# Cost cutting plan for shipping to Cyprus.



## Sunbeam75 (Aug 24, 2009)

Hi, We hope to move to Cyprus in Apr-May 2010 and in a bid to reduce costs involved in shipping have thought about doing it this way: Shipping company supply container, they have a storage facility a few miles away, hire a van, number of trips, load effects and car at the facility. They ship ccontainer to Cyprus and on arrival we deal with the paperwork etc... at that end. 
We have had quotes which range from £1200 - £1700. We will not incur packing costs as we are doing it ourselves.

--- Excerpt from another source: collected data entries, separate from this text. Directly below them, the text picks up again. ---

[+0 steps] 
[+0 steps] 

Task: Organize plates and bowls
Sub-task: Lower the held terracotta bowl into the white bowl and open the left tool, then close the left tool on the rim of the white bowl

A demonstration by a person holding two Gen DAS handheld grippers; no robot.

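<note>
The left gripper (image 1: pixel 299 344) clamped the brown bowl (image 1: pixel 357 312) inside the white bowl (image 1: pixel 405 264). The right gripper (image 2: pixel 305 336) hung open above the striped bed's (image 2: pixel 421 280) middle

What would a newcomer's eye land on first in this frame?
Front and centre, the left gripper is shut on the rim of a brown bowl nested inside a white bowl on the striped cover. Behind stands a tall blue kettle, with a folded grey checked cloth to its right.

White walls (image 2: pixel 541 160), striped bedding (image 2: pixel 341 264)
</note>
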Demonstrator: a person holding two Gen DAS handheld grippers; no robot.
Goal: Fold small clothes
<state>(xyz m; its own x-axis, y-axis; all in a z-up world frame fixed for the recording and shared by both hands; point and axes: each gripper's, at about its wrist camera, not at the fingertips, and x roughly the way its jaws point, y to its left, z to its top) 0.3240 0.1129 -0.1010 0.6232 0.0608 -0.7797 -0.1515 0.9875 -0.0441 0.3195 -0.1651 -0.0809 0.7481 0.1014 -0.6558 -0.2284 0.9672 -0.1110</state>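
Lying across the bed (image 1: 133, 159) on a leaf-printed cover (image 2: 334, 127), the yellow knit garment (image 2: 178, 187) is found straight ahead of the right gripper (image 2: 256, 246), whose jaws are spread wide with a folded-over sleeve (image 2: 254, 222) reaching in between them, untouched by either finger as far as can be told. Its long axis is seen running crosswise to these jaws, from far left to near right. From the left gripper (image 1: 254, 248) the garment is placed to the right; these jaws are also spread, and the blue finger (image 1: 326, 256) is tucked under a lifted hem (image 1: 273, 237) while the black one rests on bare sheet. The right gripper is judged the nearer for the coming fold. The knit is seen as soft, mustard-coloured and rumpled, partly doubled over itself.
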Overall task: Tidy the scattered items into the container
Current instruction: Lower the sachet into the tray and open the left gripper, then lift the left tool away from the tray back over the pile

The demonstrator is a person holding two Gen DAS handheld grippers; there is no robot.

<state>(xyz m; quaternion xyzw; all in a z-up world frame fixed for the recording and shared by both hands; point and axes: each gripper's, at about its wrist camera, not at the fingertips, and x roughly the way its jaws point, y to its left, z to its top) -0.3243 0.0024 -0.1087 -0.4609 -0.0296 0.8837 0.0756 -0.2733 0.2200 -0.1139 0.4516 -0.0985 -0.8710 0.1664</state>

No handling and chocking charge at the docks for the car as apparently if you drive your car to the docks and it is loaded into the container there, it is costly, charges, fees etc.. 
Open minded about the Cyprus end though, ok we can find a man with a van for the effects, but is it more sensible to hire an agent for customs procedure etc.. or can you do it yourself.
The quote above is from a Liverpool shipping co and is for a 20` container, to compare we have had a quote for an all in service, packing vehicle and agent in Cyprus for the same size of container: £3500!!!! 
Advice, pitfalls, problems, all observations appreciated.
Cheers
H


----------



## Chilminder (May 25, 2009)

Sunbeam75 said:


> Hi, We hope to move to Cyprus in Apr-May 2010 and in a bid to reduce costs involved in shipping have thought about doing it this way: Shipping company supply container, they have a storage facility a few miles away, hire a van, number of trips, load effects and car at the facility. They ship ccontainer to Cyprus and on arrival we deal with the paperwork etc... at that end.
> We have had quotes which range from £1200 - £1700. We will not incur packing costs as we are doing it ourselves. No handling and chocking charge at the docks for the car as apparently if you drive your car to the docks and it is loaded into the container there, it is costly, charges, fees etc..
> Open minded about the Cyprus end though, ok we can find a man with a van for the effects, but is it more sensible to hire an agent for customs procedure etc.. or can you do it yourself.
> The quote above is from a Liverpool shipping co and is for a 20` container, to compare we have had a quote for an all in service, packing vehicle and agent in Cyprus for the same size of container: £3500!!!!
> ...



Hi sunbeAM peter morton removals are very good in cyprus and also very cheap. they deal with all shipping and removals with vans etc.give them a ring on 00357-26923588


----------



## Sunbeam75 (Aug 24, 2009)

Thanks for the contact and number, appreciated...

H


----------



## peter rabbit (Mar 20, 2009)

Chilminder said:


> Hi sunbeAM peter morton removals are very good in cyprus and also very cheap. they deal with all shipping and removals with vans etc.give them a ring on 00357-26923588


Hi,

I am in a similiar position as yourself, moving in January/February and looking at the best options for shipping personal effects. Your idea of self loading the container sounds great . Have you contact details for the UK company who supply the container please?

Thanks,

J


----------



## Cheshire_lad (Aug 21, 2009)

We're also moving personal effects and a car out to Cyprus in Spring 10, from Northwich in Cheshire.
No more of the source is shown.